What is insurance insolvency? ›

An insurance company insolvency occurs when the statutory liabilities exceed its statutory assets, or when an insurance company is unable to pay its debts as they become due in the usual course of business.

Is it hard to get insurance after being dropped? ›

If your insurer nonrenewed or cancelled your policy because your house needs repairs or you filed too many claims, you may have difficulty finding an insurance company willing to insure your home.

Can a lapsed insurance policy be reinstated? ›

If it has only been a few days since your policy has lapsed, you can likely reinstate the policy without much hassle. If it has been several months or years, you might be able to reinstate your policy, but you will likely have to go through a reinstatement process with a new application.

Why did State Farm drop me? ›

State Farm to drop thousands of California policy holders this year. California's largest home insurer, State Farm, plans to drop tens of thousands of policyholders later this year because of significant wildfire risk. Those customers will not have their policies renewed once their current contract is up.

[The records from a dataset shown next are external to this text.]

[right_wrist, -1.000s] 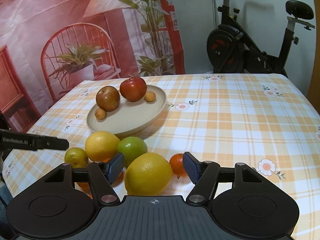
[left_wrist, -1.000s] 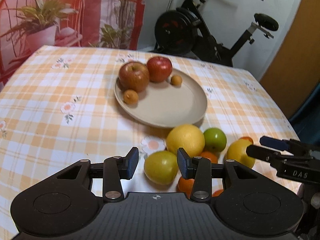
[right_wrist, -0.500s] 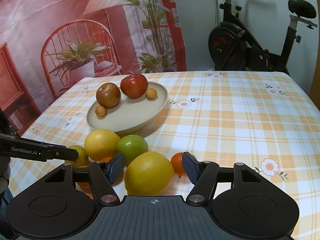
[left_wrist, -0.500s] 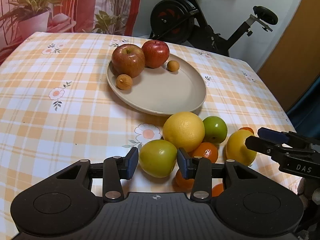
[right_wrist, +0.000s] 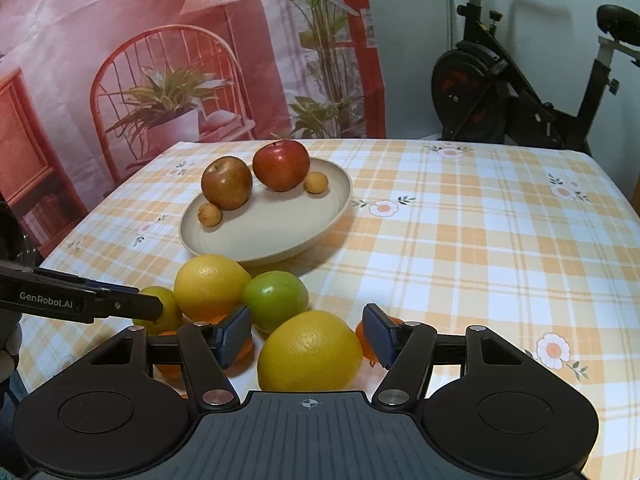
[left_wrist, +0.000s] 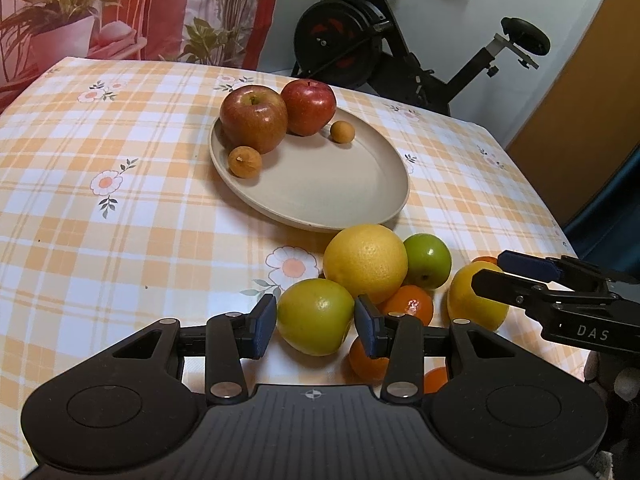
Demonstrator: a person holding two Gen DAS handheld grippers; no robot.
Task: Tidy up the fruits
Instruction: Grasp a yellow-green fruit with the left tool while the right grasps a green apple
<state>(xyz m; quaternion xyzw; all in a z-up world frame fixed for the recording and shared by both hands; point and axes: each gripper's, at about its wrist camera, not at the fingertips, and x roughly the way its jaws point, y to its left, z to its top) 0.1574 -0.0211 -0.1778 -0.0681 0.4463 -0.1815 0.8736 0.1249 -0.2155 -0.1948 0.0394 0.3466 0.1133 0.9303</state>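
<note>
The left hand-held gripper [left_wrist: 315, 324] tilts down toward the worktop, its two blue pads close on either side of a yellow-green fruit [left_wrist: 314, 316], though whether they press on it cannot be told. The right hand-held gripper [right_wrist: 308, 336] also angles downward with its jaws wider apart, a small gap showing between each pad and the large yellow citrus [right_wrist: 310, 354] that sits between them.
</note>
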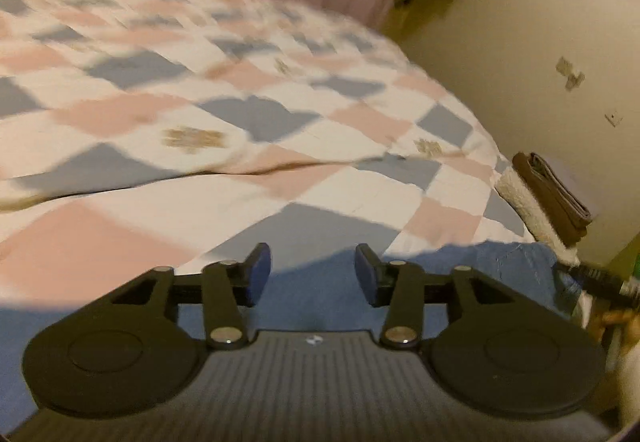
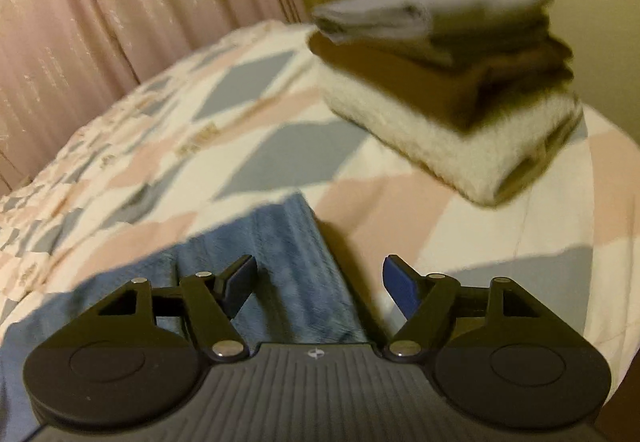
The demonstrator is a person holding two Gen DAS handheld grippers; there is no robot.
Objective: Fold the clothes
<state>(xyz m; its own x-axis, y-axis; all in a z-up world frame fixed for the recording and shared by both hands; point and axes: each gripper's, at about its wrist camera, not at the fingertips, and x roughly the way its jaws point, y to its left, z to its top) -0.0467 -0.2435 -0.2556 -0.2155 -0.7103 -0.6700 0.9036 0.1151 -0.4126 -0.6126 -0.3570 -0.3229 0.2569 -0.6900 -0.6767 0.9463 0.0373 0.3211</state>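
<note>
Both views blurred; blue cloth (image 2: 288, 262) partly hidden under fingers (image 2: 240, 278).

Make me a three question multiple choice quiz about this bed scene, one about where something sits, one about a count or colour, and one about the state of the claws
1. Where is the stack of folded clothes?
A. on the checked bedspread
B. on the floor
C. hanging on the curtain

2. How many folded pieces are in the stack?
A. one
B. three
C. six

3. How do the left claw and right claw stand?
A. both shut on cloth
B. one open, one shut
C. both open, holding nothing

Answers: 1 A, the stack rests on the bedspread near its edge. 2 B, grey on brown on cream. 3 C, gaps show between both pairs of fingers, above the blue cloth.
</note>
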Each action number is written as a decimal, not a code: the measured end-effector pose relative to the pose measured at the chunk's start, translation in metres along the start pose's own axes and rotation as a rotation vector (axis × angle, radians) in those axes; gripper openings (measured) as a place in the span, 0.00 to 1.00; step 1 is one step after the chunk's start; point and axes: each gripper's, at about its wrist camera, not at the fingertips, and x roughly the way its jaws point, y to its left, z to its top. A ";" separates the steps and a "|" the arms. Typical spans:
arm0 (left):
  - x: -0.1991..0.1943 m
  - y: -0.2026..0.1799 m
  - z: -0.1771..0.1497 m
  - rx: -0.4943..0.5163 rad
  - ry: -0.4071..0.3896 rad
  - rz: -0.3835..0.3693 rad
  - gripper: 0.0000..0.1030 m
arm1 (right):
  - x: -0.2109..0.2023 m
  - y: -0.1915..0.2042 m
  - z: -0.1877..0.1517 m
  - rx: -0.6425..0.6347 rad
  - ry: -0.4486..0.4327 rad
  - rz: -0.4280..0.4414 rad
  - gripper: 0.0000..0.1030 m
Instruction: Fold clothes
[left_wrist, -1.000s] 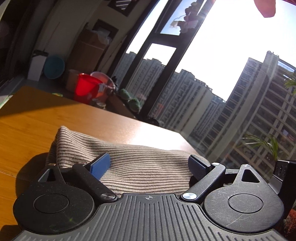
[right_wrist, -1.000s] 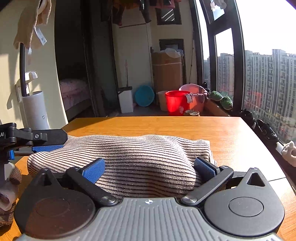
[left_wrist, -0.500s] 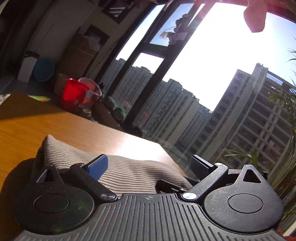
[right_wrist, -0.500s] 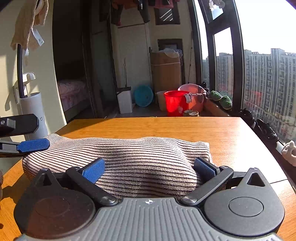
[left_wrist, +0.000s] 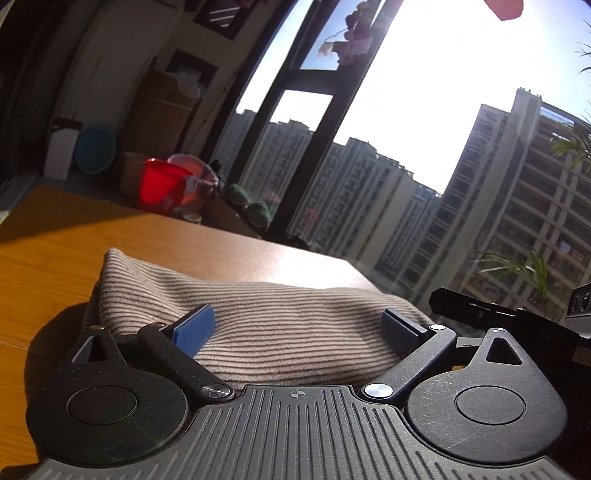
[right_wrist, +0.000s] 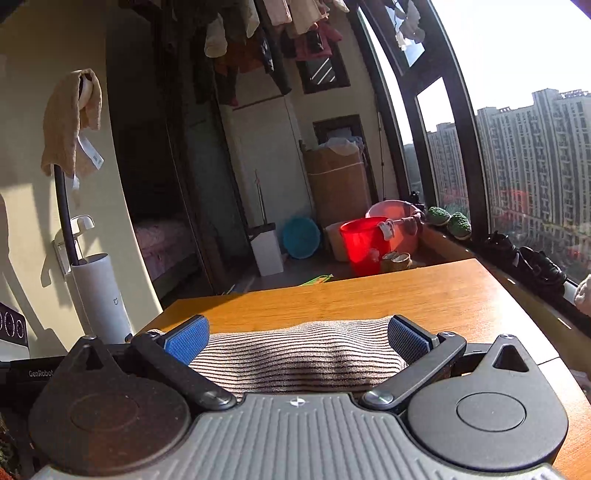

How many claims can you have before an insurance company can cancel you? ›

Cancellation. Every insurance company sets its own benchmark for triggering a cancellation, but it is more likely that you'll face cancellation or non-renewal if you've made three or more claims within a three-year period. Most cancellations occur within the first 60 days of a policy, usually due to non-compliance.

Do you get a refund if you cancel business insurance? ›

Furthermore, if you cancel your policy before it expires, you won't get a full refund. Insurance policies often come with –œMinimum Earned Premiums– clauses. If your insurance policy has this clause, you'll still need to shell out a percentage of your total premium in case you cancel coverage.

Can insurance company refund money? ›

If I cancel my auto insurance, will I get a refund? If you paid your premium in advance and cancel your policy before the end of the term, the insurance company might refund the remaining balance. Most auto insurers will prorate your refund based on the number of days your current policy was in effect.

Does insurance cover lost business? ›

Business Interruption: While commercial property pays for actual physical damages or losses, BI covers lost net income due to the closure of the business while repairs are underway. These policies may cover rent or lease payments, relocation costs, employee wages, taxes, and loan payments.